| TASK STATEMENT |
From the data below, repeat exactly the lines from the line with "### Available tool" to the line with "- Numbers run", both included.

| DATA TO PROCESS |

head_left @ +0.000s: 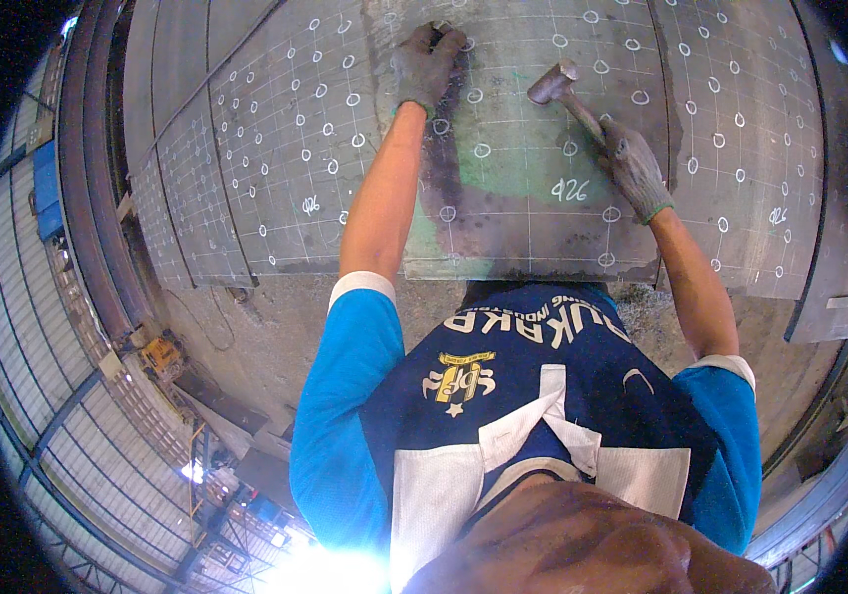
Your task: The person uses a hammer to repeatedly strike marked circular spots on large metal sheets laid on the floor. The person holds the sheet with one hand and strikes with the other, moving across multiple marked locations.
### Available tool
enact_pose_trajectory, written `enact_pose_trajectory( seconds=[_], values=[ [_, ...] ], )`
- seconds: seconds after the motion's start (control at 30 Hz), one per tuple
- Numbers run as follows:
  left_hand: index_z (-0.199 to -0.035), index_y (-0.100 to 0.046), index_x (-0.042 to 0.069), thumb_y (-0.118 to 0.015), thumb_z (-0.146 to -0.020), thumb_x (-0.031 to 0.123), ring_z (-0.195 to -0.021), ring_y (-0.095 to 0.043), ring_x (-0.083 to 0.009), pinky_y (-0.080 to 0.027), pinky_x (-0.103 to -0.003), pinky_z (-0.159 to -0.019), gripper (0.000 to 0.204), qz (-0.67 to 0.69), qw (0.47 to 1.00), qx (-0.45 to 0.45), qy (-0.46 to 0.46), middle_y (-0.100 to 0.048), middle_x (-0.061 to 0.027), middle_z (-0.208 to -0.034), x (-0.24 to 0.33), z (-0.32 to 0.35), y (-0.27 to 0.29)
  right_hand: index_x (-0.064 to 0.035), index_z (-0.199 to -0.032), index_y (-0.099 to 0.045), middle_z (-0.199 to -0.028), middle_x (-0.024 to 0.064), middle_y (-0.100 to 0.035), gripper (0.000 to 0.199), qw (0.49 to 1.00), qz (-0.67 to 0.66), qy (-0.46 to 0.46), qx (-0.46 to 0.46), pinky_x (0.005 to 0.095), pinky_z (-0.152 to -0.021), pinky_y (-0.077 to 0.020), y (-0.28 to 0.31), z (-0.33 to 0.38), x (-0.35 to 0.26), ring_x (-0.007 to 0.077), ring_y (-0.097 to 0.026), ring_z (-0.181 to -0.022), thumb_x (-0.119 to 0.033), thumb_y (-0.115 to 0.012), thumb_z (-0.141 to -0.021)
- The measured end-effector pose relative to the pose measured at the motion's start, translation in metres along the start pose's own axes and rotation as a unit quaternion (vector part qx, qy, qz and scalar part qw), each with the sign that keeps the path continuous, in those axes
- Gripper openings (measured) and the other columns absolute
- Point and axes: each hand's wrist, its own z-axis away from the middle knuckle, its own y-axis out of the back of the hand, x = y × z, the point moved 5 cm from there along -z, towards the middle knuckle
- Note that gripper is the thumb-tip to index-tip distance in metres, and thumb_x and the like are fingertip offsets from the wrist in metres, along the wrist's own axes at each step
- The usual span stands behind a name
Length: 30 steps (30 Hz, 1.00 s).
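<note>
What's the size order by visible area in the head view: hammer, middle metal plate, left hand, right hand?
1. Middle metal plate
2. Left hand and right hand: alike, unranked
3. Hammer, visible part

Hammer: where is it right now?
In the head view, the hammer is near the top, right of centre, held in the gloved right hand over the marked metal plate, to the right of the left hand.

There are two gloved hands (429, 71) (634, 170), one hammer (554, 82), over thirty white rings (482, 144) and maybe one blurry yellow machine (159, 354).
</note>
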Motion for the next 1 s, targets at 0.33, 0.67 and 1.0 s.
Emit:
enact_pose_trajectory(
  seconds=[0.33, 0.67, 1.0],
  values=[
    [-0.112, -0.073, 0.004, -0.072, -0.087, 0.042, -0.094, -0.073, -0.0354, -0.055, -0.043, -0.085, 0.045, -0.15, 0.988, -0.016, -0.045, -0.076, -0.0192, -0.102, 0.005, -0.006, -0.003, -0.0074, -0.134, -0.059, -0.112, 0.0244, -0.068, 0.038, 0.999, 0.028, 0.011, -0.011, 0.0535, -0.092, -0.0489, 0.007, -0.016, -0.006, 0.0427, -0.065, -0.106, -0.014, -0.054, -0.097],
    [-0.126, -0.068, 0.009, -0.065, -0.094, 0.045, -0.102, -0.071, -0.0381, -0.054, -0.045, -0.088, 0.048, -0.108, 0.991, -0.034, -0.072, -0.074, -0.0205, -0.113, -0.002, 0.001, -0.01, -0.0035, -0.116, -0.063, -0.105, 0.0207, -0.069, 0.026, 0.981, 0.045, 0.155, 0.105, 0.0501, -0.086, -0.0487, 0.097, -0.14, -0.119, 0.0383, -0.066, -0.1, -0.014, -0.052, -0.095],
    [-0.134, -0.063, 0.002, -0.061, -0.097, 0.033, -0.122, -0.063, -0.0333, -0.048, -0.046, -0.102, 0.048, -0.069, 0.994, -0.078, 0.03, -0.068, -0.0218, -0.128, 0.007, 0.012, -0.018, -0.0039, -0.105, -0.066, -0.097, 0.0242, -0.067, 0.02, 0.977, 0.179, 0.088, -0.074, 0.0516, -0.077, -0.0493, 0.04, -0.097, -0.068, 0.041, -0.066, -0.092, -0.015, -0.062, -0.09]
  ],
)
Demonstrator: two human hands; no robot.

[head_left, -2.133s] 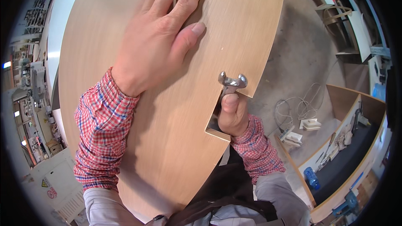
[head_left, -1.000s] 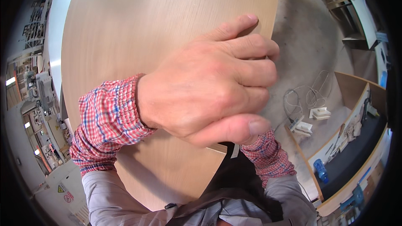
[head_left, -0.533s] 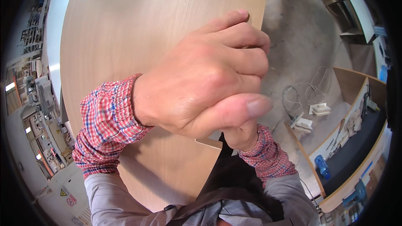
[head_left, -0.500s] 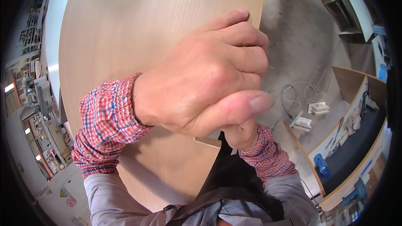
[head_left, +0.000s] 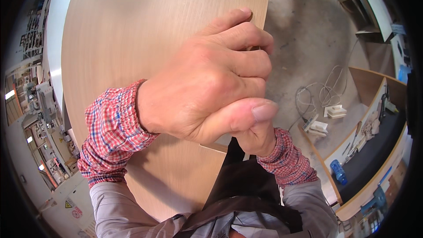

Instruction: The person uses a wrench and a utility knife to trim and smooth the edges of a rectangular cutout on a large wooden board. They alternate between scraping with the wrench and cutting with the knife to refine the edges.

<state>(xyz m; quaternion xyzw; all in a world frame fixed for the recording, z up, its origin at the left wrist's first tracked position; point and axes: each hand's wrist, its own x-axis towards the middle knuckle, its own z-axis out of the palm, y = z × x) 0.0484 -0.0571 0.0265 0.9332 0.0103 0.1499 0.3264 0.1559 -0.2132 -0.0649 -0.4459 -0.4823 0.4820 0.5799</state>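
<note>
My left hand (head_left: 211, 79) is closed, back of the hand up and fingers curled down along the right edge of a wide light-wood board (head_left: 114, 39). The thumb lies along the near side of the fist. What the fingers wrap round is hidden; only a small brown bit shows between two of them. Below and behind the left thumb is my right hand (head_left: 260, 141), close against it or touching. Its wrist side shows, but its fingers are covered by the left hand. A short step in the board, showing its edge, appears just under the left hand.
At the right stands an open wooden case (head_left: 324, 167) with a dark lining, holding a blue bottle (head_left: 338, 172) and tools. Loose cable (head_left: 326, 94) and white blocks (head_left: 335, 111) lie on the floor (head_left: 295, 39). Shelving and machines (head_left: 44, 101) line the left side.
The left hand and the board's right edge have shifted slightly left. The right forearm has moved a little to the right, and a bit more shows between the left fingers.
</note>
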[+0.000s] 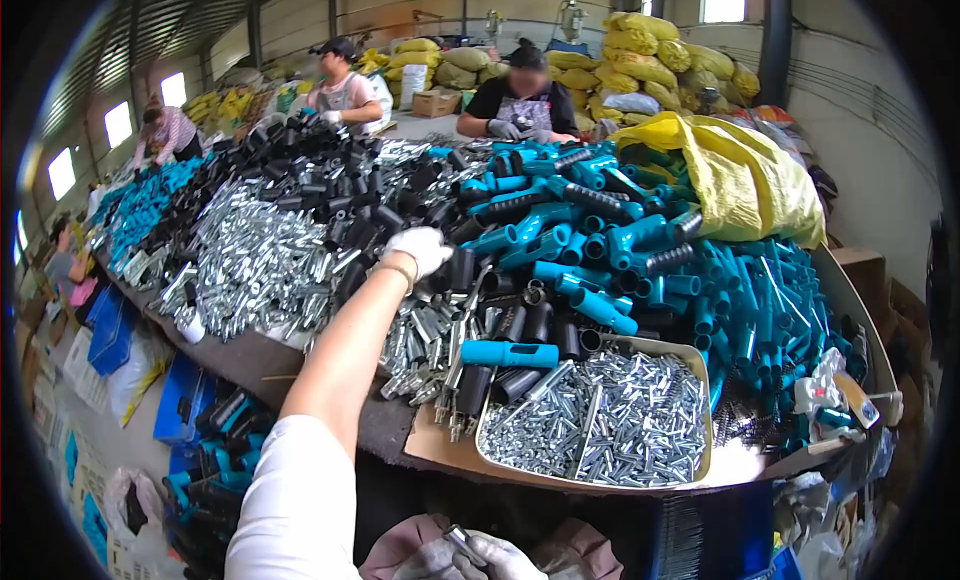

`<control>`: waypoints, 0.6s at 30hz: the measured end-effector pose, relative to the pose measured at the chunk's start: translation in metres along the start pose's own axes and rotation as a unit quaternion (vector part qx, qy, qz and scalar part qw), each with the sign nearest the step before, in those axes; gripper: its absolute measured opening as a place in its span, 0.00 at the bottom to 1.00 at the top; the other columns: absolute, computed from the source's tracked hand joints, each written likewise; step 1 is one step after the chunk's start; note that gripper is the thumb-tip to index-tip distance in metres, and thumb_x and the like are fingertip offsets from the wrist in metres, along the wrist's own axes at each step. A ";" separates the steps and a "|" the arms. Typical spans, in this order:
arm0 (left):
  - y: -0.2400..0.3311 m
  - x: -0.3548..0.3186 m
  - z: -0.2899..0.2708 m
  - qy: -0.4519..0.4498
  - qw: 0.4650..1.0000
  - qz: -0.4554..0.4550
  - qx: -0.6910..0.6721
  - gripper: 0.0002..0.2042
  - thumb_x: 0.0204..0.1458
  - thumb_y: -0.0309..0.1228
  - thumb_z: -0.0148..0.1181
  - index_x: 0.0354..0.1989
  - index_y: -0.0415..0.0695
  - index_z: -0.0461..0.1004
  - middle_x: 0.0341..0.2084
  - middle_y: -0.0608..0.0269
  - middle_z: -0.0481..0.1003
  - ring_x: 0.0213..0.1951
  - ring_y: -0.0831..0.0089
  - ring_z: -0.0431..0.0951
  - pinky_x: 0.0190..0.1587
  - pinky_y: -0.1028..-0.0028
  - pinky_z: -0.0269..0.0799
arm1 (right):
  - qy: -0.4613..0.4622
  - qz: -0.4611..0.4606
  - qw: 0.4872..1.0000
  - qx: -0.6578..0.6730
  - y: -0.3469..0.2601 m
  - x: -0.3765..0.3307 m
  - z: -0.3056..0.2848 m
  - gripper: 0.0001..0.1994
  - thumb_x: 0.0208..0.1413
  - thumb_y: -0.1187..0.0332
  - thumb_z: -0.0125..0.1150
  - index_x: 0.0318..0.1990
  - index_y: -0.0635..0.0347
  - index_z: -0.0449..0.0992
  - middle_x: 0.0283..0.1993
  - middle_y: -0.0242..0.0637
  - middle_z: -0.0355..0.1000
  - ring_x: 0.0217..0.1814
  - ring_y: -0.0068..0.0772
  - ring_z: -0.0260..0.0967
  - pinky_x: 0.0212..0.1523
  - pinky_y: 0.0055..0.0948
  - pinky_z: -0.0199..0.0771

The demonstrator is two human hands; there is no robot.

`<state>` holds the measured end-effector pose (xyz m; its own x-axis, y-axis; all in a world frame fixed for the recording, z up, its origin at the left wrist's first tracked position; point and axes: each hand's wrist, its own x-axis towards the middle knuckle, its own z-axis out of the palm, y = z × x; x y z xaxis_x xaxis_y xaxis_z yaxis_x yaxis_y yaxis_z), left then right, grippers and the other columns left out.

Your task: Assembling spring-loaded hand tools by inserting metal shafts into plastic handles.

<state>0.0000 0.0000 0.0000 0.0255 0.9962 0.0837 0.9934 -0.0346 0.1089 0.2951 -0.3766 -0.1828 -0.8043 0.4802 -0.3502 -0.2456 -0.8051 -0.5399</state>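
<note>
My left arm stretches out over the heaped table, and my white-gloved left hand [420,248] is down among the parts. Its fingers bend toward a black sleeve [461,269]; their tips are hidden, so I cannot tell whether they grip it. Low in front of my body, my gloved right hand [500,555] is closed on a short silver metal tube [464,544]. Between the hands lie loose silver metal fittings [425,335] and a teal tubular handle [510,354]. This handle rests at the edge of a shallow tray [480,450] filled with small metal pins.
Teal handles [740,300] are heaped at the right beside a yellow woven sack [750,180]. Silver tubes [265,250] and black sleeves [300,170] spread leftward. Several people work around the table, one person [520,100] directly across. Blue crates [185,400] stand below at left.
</note>
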 end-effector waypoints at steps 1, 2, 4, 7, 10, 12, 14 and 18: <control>-0.001 0.008 0.013 -0.019 1.000 -0.019 -0.006 0.24 0.57 0.52 0.52 0.48 0.44 0.79 0.48 0.47 0.78 0.52 0.49 0.77 0.55 0.57 0.72 | 0.085 -0.008 0.996 -0.033 0.003 -0.009 0.014 0.27 0.62 0.46 0.58 0.56 0.60 0.70 0.37 0.27 0.70 0.33 0.17 0.64 0.34 0.18 0.62; 0.012 0.008 0.014 -0.023 0.999 -0.031 -0.031 0.25 0.57 0.52 0.51 0.48 0.43 0.79 0.49 0.47 0.78 0.52 0.50 0.77 0.55 0.58 0.72 | 0.126 -0.080 0.989 0.020 -0.017 -0.021 0.060 0.17 0.69 0.53 0.49 0.39 0.58 0.71 0.19 0.28 0.63 0.16 0.22 0.55 0.18 0.20 0.57; -0.012 0.018 -0.006 0.003 0.999 -0.039 -0.001 0.27 0.53 0.54 0.54 0.47 0.42 0.80 0.45 0.46 0.79 0.50 0.51 0.79 0.54 0.59 0.73 | 0.105 -0.094 0.990 0.011 -0.025 -0.005 0.063 0.16 0.69 0.53 0.49 0.38 0.58 0.71 0.19 0.28 0.63 0.16 0.22 0.55 0.18 0.20 0.56; -0.006 -0.002 -0.007 0.005 0.997 -0.055 -0.048 0.19 0.49 0.43 0.62 0.44 0.44 0.82 0.45 0.47 0.80 0.50 0.53 0.80 0.55 0.59 0.74 | 0.112 -0.109 0.987 0.029 -0.017 -0.019 0.062 0.15 0.68 0.55 0.51 0.41 0.59 0.71 0.22 0.27 0.64 0.18 0.20 0.56 0.19 0.20 0.56; -0.034 -0.052 -0.014 0.221 0.928 -0.037 -0.297 0.14 0.45 0.36 0.67 0.36 0.40 0.81 0.33 0.54 0.82 0.31 0.65 0.82 0.39 0.67 0.78 | 0.096 -0.153 0.983 -0.029 -0.006 -0.022 0.057 0.18 0.66 0.57 0.55 0.54 0.62 0.72 0.29 0.26 0.69 0.23 0.17 0.61 0.23 0.17 0.60; -0.015 -0.097 -0.027 0.203 0.792 -0.055 -0.573 0.17 0.53 0.31 0.64 0.50 0.39 0.74 0.26 0.68 0.77 0.21 0.82 0.72 0.20 0.80 0.66 | 0.116 -0.161 0.980 -0.031 -0.009 -0.023 0.052 0.18 0.61 0.64 0.59 0.55 0.63 0.72 0.42 0.34 0.75 0.38 0.26 0.72 0.38 0.25 0.71; 0.026 -0.168 -0.028 0.201 0.738 0.021 -0.643 0.25 0.59 0.32 0.59 0.64 0.40 0.63 0.28 0.71 0.75 0.23 0.84 0.71 0.21 0.85 0.64 | 0.114 -0.180 0.972 -0.101 -0.020 -0.027 0.051 0.26 0.59 0.47 0.62 0.54 0.59 0.72 0.38 0.28 0.71 0.33 0.17 0.63 0.34 0.19 0.63; 0.101 -0.317 0.008 0.029 0.684 0.085 -0.724 0.26 0.57 0.29 0.62 0.63 0.38 0.62 0.36 0.57 0.79 0.33 0.72 0.81 0.33 0.75 0.75 | 0.157 -0.264 0.939 -0.157 -0.024 -0.036 0.054 0.26 0.57 0.60 0.67 0.59 0.64 0.70 0.45 0.31 0.75 0.38 0.20 0.69 0.39 0.21 0.69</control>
<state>0.0929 -0.3187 -0.0235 0.0808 0.9646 0.2512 -0.1755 -0.2343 0.9562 0.3011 -0.3931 -0.1160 -0.4044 0.9018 -0.1522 -0.3543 -0.3079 -0.8830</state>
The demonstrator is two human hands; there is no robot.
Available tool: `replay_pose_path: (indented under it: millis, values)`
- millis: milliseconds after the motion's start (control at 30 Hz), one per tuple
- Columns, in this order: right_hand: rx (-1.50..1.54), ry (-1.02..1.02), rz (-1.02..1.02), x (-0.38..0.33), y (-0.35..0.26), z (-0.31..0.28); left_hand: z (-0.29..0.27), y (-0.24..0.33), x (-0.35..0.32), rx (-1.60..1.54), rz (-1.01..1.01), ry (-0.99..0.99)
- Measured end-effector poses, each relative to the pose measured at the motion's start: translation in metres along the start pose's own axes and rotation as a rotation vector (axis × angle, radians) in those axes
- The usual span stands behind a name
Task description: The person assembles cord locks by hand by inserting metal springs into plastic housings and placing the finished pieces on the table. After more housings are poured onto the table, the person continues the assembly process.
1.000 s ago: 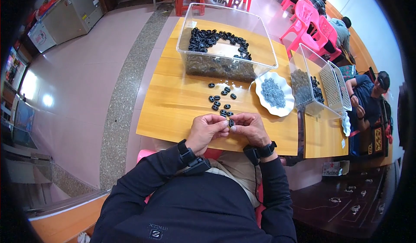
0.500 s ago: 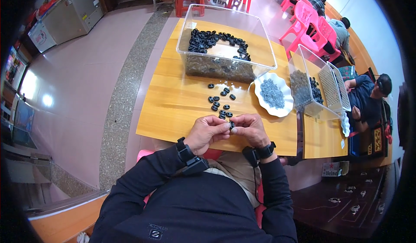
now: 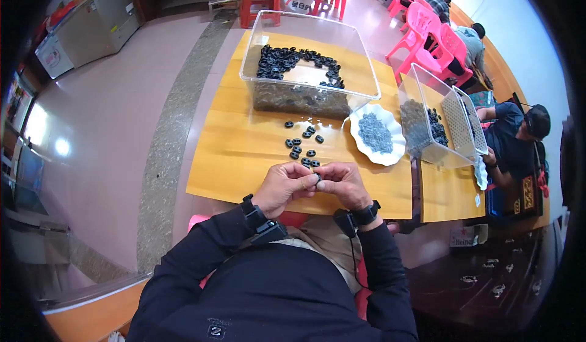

| SOLUTION TO THE EXERCISE |
### Available tool
enact_pose_trajectory, written `enact_pose_trajectory( seconds=[_], values=[ [_, ...] ], )`
- seconds: seconds after the motion's start (control at 30 Hz), one per tuple
- Numbers run as follows:

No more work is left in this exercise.